A Brisbane Equestrian Compound Is on Sale for $13.2 Million

The mansion, owned by a JLL executive, is hitting the market for A$20 million.

(Bloomberg) — Every year, Mike Batchelor, chairman of JLL Asia Pacific Hotels & Hospitality Group, goes skiing with his wife Margie in Queenstown, New Zealand. “We love it down there, and we almost bought a holiday home,” he says. “But then we came to our senses and said, ‘Instead of building a house we’ll use once a year, let’s find who builds the homes and ask them if they’d build a house for us in Australia.”

After some digging, they discovered the firm behind many of the houses they liked: Sumich Chaplin then agreed to build a new home for the couple and their children in their hometown of Brisbane, Australia.

The commission wasn’t made totally on a whim. The couple’s daughter rides horses; after tiring of the commute from their former home to stables, “we began to look for a property with some acreage and stumbled on one with five acres,” says Margie, a designer. 

After purchasing a plot in Chandler, a suburb of Brisbane, about five years ago, they spent what they estimate was three years constructing a roughly 11,000-square-foot home. Now, having decided they want even more land, they’ve put the house on the market with Tyson Clarke of Queensland Sotheby’s International Realty for A$20M ($13.2 million). “I think we’ve got one more in us,” says Mike. “We’ve learned a lot by building this one, and I think the next will be our final spot.”

The Land

Mike says the double lot is highly unusual for the neighborhood. “It was very, very overgrown, but when we saw it there was a beautiful creek down the back,” he says. “Very unloved, very raw, so it was quite a mission to then set about and create what we’ve created.”

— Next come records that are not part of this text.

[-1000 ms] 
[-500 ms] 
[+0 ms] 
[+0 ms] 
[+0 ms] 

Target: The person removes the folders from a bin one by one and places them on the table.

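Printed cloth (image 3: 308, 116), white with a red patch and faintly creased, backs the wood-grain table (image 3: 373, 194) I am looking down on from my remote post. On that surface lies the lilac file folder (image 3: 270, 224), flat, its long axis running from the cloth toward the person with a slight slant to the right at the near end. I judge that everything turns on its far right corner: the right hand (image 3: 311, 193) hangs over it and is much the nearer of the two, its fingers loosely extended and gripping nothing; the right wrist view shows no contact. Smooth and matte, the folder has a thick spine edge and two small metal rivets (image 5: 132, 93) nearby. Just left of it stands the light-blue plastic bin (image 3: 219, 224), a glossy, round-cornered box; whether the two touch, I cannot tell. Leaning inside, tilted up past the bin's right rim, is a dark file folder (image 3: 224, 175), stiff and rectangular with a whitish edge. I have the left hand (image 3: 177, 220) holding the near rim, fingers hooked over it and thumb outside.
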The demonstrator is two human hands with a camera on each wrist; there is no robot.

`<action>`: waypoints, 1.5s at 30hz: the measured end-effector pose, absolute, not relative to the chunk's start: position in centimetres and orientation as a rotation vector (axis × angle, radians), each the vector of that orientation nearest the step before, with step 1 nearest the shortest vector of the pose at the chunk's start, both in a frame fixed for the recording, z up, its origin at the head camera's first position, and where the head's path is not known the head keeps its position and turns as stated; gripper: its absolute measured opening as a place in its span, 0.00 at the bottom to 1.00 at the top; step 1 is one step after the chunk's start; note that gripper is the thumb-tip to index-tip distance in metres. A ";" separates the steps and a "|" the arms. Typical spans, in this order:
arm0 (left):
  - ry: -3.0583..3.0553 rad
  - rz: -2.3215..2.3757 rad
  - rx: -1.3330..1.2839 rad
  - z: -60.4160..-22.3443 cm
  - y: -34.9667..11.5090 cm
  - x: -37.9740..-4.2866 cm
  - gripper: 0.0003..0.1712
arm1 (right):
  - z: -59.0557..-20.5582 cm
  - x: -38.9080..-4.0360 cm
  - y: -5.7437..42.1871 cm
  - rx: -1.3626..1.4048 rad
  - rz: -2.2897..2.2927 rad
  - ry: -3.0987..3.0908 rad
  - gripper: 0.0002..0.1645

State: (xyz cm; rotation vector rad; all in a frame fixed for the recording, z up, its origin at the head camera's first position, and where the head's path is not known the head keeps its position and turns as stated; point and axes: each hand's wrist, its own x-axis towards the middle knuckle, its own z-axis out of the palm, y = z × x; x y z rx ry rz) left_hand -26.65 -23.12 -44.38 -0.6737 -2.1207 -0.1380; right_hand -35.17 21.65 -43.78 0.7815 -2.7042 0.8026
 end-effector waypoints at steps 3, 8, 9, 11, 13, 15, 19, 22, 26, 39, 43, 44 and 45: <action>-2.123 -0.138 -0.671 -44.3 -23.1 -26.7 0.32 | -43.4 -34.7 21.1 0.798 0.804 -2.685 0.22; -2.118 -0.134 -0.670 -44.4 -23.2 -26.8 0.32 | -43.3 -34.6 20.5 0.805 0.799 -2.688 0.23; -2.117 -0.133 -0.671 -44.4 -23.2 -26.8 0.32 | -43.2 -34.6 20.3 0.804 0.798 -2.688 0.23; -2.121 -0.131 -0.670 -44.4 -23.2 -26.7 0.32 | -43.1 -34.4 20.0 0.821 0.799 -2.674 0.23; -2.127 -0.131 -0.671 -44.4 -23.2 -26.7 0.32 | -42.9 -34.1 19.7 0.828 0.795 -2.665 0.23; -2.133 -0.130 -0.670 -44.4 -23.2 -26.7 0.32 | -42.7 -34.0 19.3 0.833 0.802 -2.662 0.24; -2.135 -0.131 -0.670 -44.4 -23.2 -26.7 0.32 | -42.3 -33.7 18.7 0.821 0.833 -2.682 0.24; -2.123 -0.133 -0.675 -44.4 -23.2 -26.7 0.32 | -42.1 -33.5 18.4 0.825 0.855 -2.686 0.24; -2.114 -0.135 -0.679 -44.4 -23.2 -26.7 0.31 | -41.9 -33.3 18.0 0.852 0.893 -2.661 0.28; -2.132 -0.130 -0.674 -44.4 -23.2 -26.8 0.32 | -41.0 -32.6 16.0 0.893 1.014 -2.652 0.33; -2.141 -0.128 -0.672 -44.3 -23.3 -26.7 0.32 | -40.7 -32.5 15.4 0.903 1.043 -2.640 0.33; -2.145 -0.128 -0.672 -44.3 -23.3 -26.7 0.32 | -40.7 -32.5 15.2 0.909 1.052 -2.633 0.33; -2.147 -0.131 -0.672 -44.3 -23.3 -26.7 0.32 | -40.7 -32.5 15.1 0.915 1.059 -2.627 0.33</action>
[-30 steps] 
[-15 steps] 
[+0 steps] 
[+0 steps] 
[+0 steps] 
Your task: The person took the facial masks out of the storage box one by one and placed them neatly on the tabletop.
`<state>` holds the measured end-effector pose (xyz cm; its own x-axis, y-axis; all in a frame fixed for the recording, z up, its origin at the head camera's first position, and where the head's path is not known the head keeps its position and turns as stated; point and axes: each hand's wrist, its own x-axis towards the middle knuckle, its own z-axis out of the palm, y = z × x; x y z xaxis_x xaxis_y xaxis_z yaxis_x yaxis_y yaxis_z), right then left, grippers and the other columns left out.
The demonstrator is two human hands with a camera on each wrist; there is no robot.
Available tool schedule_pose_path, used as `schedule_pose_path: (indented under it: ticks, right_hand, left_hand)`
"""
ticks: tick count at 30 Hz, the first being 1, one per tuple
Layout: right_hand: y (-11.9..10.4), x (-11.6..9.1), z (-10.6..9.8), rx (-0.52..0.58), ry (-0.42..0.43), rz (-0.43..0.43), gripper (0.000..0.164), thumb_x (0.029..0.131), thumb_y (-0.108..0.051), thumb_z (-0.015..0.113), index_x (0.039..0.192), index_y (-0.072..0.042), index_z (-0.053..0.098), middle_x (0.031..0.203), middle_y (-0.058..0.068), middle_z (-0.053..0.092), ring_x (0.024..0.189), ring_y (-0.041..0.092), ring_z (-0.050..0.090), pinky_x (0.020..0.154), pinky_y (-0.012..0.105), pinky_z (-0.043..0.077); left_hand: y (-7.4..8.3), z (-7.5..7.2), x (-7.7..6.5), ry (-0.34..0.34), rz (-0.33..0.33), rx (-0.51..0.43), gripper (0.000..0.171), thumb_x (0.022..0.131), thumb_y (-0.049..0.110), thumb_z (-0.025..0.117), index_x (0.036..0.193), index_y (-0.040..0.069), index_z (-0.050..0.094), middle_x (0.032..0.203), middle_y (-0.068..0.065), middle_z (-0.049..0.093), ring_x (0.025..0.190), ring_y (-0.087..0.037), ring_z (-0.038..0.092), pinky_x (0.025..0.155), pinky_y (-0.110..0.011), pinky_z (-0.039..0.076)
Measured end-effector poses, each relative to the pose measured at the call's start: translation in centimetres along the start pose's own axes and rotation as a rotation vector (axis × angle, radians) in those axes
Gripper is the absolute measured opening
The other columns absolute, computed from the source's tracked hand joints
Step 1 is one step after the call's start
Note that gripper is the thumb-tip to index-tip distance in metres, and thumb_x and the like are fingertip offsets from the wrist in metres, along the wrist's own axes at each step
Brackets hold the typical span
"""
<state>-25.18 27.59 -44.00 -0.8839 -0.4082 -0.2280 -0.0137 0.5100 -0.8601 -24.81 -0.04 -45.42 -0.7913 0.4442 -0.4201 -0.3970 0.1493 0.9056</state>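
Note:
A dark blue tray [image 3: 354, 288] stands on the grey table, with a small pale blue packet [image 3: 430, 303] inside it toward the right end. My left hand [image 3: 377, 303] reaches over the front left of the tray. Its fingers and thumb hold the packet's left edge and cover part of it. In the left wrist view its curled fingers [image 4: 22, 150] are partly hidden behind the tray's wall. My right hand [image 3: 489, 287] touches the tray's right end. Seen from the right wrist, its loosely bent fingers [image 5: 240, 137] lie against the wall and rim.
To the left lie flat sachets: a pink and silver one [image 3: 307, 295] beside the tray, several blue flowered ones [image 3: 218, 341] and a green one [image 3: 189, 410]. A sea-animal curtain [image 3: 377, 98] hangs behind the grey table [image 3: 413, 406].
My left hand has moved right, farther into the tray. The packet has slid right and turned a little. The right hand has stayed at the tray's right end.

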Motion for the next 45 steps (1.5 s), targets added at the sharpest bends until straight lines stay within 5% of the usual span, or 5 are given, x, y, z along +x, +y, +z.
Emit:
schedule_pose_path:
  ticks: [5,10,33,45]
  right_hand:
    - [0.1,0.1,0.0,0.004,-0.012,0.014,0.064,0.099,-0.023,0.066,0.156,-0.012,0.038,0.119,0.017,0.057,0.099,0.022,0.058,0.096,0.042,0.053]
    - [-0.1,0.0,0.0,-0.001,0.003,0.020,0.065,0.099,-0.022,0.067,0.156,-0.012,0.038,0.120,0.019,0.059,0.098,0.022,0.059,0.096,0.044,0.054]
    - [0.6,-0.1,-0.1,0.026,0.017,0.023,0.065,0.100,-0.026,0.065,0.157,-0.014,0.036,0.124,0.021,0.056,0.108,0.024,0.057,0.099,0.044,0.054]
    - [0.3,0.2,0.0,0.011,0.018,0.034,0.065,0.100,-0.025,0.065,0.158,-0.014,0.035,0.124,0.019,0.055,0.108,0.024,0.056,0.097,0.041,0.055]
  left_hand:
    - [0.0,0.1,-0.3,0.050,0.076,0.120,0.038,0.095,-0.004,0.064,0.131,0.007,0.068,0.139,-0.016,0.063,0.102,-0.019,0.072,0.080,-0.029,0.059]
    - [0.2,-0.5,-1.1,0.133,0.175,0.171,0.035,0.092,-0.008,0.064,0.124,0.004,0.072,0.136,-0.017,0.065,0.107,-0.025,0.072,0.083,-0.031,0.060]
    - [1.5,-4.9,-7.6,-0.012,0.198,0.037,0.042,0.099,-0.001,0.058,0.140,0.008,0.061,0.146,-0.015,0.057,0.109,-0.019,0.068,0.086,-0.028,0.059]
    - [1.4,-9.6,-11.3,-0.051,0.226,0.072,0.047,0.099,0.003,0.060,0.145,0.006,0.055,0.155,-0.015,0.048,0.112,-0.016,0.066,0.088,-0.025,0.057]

After demolishing the property’s existing house, the couple faced what they call a “blank canvas” on which to design their ideal home. “The connectivity to the natural landscape was very important,” says Margie. “We wanted privacy and seclusion that the acreage offers. The minute you enter the gates here and drive through, you feel like you’re in a different world.”

The property is a 25-minute drive from the center of Brisbane, and a 10- to 15-minute drive from the international airport. “We have the full convenience of a city home, but total seclusion,” Mike says.

Being in the hospitality business, he continues, “I travel around the world and am very lucky to see resorts all around Asia Pacific. When I come home, I feel like I’m on holiday.”

The property was laid out so that a dressage arena, horse paddocks, garages, stable, and the barn are mostly in the front of the property.

Laid out in as predominantly a single story building, the house is largely oriented toward the rear of the property, which contains an infinity-edge swimming pool, a pool house, spa, elaborate fire pit, basketball court, net-enclosed cricket pitch, and vegetable garden, along with big lawns that extend to a creek spanned by a pedestrian bridge.

“We’re passionate about our gardens, but we didn’t want to become a slave to our landscape,” says Margie. “So we went for a beautiful, open lawn flanked by plane trees, and then, along the running creek, we have the natural landscape as well.”

The House

With six bedrooms, six-full bath, and two half-baths, the house is laid out around areas for entertaining in the center, flanked by bedrooms on two wings. “From the start, there’s a very grand, peaked arrival hall that has stone floors and recycled natural timbers. It’s a very earthy feel,” says Mike. “And as you walk in, you look straight ahead to the great room, which has a warm fireplace and vaulted ceilings.”

The house’s core has a huge family room, kitchen, large lounge and dining room, all opening onto a terrace.

The primary suite takes up one wing that’s connected to the garage and gym (above which are two guest rooms and a kitchenette). On the other side of the house are more bedrooms that lead to a home cinema and a separate billiards/bar room the couple modeled on the Writers Bar in the Raffles hotel in Singapore. “We fell in love with that bar,” says Mike, “and Margie said that once we get the billiards room done, we’re going to import that [aesthetic] ourselves.”

Given the area’s subtropical climate, the couple wanted to surround the house with terraces and decks. More than 3,700 square feet of them surround the house, significantly expanding the home’s footprint. 

The property, Mike says, “is really an entertainer’s home.” While the couple has hosted events for 60, they say its spaces are discreet enough that the home doesn’t feel cavernous when it contains only their nuclear family of four. “It’s a house that looks nice in photos,” Mike says. “But when [visitors] get here they’re taken aback. The home is architecturally spectacular.”